Frankel: Yeah. The only reason I wouldn't call JPMorgan the best of the best in terms of bank earnings so far is because they had a couple of negative items. First, and this is not too significant, the had a $330 million charge related to their credit card business. If you're not following the credit card markets, JPMorgan Chase is involved in a big rewards battle with every other credit card issuer where they're seeing who can offer users the biggest sign-up bonus, rewards points. Related to their credit card rewards, their customers are actually taking rewards even more than they thought they would, so there was a pretty big charge that was unexpected.

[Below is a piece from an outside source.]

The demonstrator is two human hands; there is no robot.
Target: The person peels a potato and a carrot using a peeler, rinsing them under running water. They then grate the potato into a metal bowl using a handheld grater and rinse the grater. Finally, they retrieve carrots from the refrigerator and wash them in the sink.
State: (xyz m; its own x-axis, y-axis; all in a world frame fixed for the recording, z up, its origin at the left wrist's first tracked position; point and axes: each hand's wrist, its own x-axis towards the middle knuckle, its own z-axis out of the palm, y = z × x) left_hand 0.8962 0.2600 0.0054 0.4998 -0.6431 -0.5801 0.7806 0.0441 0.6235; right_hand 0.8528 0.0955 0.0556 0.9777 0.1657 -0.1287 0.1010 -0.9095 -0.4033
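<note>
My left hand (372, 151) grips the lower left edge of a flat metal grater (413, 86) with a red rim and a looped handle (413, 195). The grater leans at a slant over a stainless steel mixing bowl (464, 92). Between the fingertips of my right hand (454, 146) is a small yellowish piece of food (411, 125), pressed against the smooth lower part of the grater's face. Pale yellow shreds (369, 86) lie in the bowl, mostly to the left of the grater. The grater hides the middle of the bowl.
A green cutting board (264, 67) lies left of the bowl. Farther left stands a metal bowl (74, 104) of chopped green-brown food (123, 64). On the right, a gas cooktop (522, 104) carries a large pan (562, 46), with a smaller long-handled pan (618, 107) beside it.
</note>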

More significantly, JPMorgan's interest margin actually contracted from the first quarter. You would expect the opposite in a rising rate environment. Generally, a good portion of bank deposits are non-interest-bearing. The rest, interest rates paid on deposits tend to rise slower than market interest rates are going up, so you tend to see margin expansion in rising rate environments. In at least this quarter, in JPMorgan's case, we're really not seeing that.
Douglass: That's a troubling sign. To be fair, it was essentially flat. We're talking a 0.02% decline in interest margin. But, the fact of the matter is, as the Fed keeps increasing rates, the whole reason banks have been on a run is threefold: deregulation, tax reform, and an expectation that as the Fed raises rates, banking will get more profitable. The fact that it isn't, in this case, for JPMorgan specifically regarding interest rates, is a concern. It's also a way in which it stands out from the other banks, which saw improved net interest margins -- again, not substantially, but they did see improvement. To me, that creates some questions.
Again, one quarter or another doesn't necessarily tell us a lot. Things happen with the timing of various ways of doing things. That's really going to be a question for JPMorgan over the next couple of quarters. It's something I will be keeping a very close eye on, because I want to make sure they're executing well in a rising rate environment. Frankly, that's when they should be executing well.
Frankel: Yeah, definitely. JPMorgan is pretty much firing on all cylinders these days. We're being kind of nitpicky with the interest margin and credit card stuff. There's really not that much going wrong with JPMorgan Chase at all.